By Fred Parvaneh
Yari Ostovany is an Iranian-American abstract artist who moved from Iran to the U.S. at the age of 16. His works have been exhibited extensively in the U.S. and internationally, and are in the collections of institutions including the New Britain Museum of American Art in New Britain, Connecticut; the Pasargad Bank Museum in Tehran; and the Reno Art Department at the University of Nevada.
Kayhan Life had an opportunity to speak to Yari Ostovany on the opening night of his solo exhibition in Los Angeles, which ended recently at the Rebecca Molayem Gallery.
Q: Why did you decide on this particular gallery and how long have you known Rebecca Molayem? Have you worked with her before and what is the best way to exhibit your paintings?
A: Paintings have a presence that needs to be experienced in person, the energy and the presence of a painting does not fully come through in a reproduction. Because of that, I favor showing work through traditional venues such as galleries and museums.
I became acquainted with Rebecca and the Rebecca Molayem Gallery about three years ago, following her work online. I approached her a couple of years ago and we started planning this show then. I simply liked the space and thought that it would fit my work well.
Q: You are an Iranian artist but the type of art you practice has a universal appeal. Was this by choice?
A: Living in the space between two cultures, I have always been interested in investigating the nomadic in-between spaces: between emergence and disappearance, between the solid and the void. I have been interested in the mechanics of a symbiotic relationship between Persian and Western art — the former being my innate orientation and the latter the tradition in which I have been trained. My interest has been not so much in a synthesis of styles but rather in an epistemological approach: to dismantle those visual vocabularies to their most bare and abstract cultural elements and sensibilities, using this as a point of departure and moving more and more towards a terrain that lies in between the musical and the architectural. So the trajectories in contemporary painting in which my work belongs range from Abstract Expressionism in the West to Persian and Taoist/Zen aesthetic sensibilities in the east.
Q: How often do you visit Iran and how supportive are Iranians of your art? Can you tell us about your background?
A: I have always been close to my roots. Throughout all these years away from Iran, I have followed the arts and culture there (to the extent that I can from afar). I am familiar with many artists there and in the past few years have become active in the art scene in Iran with three group shows and two solo shows in Tehran.
I was born and raised in Tehran. I moved to the United States at the age of 16 and pursued my studies in art first at the University of Nevada in Reno, and then at the San Francisco Art Institute where I received my MFA in 1995
Q: What attracted you to abstract art and as a creative person do you practice any other form of art?
A: My work was figurative and surrealist at first, very much influenced by Giorgio de Chirico and to a lesser extent Max Ernst. Over time the figures started to become looser and freer – more expressionistic – and then moved towards becoming dense, brightly pigmented silhouetted figures set against a freely painted background. Then what was happening in the background started to interest me more and started pulling me in, and that’s how I eventually moved away from figurative painting.

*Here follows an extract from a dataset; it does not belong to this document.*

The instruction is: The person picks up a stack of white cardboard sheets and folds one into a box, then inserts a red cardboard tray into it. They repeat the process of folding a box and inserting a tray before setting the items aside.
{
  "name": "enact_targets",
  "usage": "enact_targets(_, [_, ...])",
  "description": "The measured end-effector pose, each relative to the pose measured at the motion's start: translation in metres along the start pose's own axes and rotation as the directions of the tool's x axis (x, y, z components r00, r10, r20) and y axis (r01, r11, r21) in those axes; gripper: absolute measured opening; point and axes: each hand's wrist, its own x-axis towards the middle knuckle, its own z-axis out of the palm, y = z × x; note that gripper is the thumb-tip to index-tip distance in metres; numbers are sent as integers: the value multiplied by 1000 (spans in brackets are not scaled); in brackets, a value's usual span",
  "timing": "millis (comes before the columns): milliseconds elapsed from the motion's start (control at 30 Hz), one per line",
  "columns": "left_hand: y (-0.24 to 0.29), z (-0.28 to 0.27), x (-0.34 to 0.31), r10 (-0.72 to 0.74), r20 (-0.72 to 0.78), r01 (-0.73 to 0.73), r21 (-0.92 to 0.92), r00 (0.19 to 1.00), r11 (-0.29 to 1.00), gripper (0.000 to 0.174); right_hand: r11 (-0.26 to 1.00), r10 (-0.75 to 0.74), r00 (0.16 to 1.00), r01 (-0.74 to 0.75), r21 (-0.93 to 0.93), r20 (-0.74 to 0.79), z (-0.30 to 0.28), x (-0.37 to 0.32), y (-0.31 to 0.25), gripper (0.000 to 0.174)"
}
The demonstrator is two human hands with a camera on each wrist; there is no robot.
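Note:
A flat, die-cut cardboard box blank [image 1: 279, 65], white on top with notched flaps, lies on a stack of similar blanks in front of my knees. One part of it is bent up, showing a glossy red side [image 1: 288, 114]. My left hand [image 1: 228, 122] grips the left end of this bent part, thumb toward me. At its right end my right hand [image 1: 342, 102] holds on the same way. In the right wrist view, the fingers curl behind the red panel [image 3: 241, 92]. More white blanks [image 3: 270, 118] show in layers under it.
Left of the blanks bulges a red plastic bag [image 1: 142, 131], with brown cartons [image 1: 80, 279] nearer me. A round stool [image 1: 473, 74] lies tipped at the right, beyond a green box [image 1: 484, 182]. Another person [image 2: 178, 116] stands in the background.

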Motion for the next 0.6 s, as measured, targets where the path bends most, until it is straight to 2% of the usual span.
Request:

Although I have dabbled in printmaking and sculpture, as an artist I am focused on and dedicated to painting.
Q: Iranian artists and art from Iran has been in fashion now for some time. What is your take on it?
A: I find it to be a double-edged sword. Pandering to the prevalent (and demeaning in my opinion) neo-Orientalism in the art world today fueled by the voracious appetite of the nouveau riche to be recognized as culturally minded has distorted the art scene terribly. Although through all of this some Iranian artists have deservedly risen to international prominence, others have been pandering to and riding this neo-Orientalist wave. Many young artists try to copy the type of works that sell at these auctions instead of developing their own visual language. I think once the dust settles we’ll find that it has hurt Iranian art more than helped it.
Q: Who are the artists you admire? If money was not an object which artist’s piece would you like to own and why
A: They are truly too numerous to mention. What draws me in is always the poetic outlook and sensibility; be it in the works of Gerhard Richter and Bill Viola or those of Antoni Tapies and Eduardo Chillida.
If money was not an object which artist’s piece would I like to own and why … that’s a difficult question to answer. I love Francis Bacon’s work but I wouldn’t want to live with it.
Some of the pieces that I would choose to live with would probably be Leonardo da Vinci’s “Lady with an Ermine,” Fra Angelico’s “The Annunciation” or one of Gerhard Richter’s gloriously enormous abstract paintings
Q: What are your next projects/shows?
A: Concurrent with this exhibition my work is in shows at the Sloan Myasato Fine Art in San Francisco, Saint Peter’s Church in New York City and the Orange County Center for Contemporary Art. Upcoming shows include solo shows in San Francisco, Point Reyes Station and Washington, D.C. I will also be the artist in residence at Chateau d’Orquevaux in France for the month of November.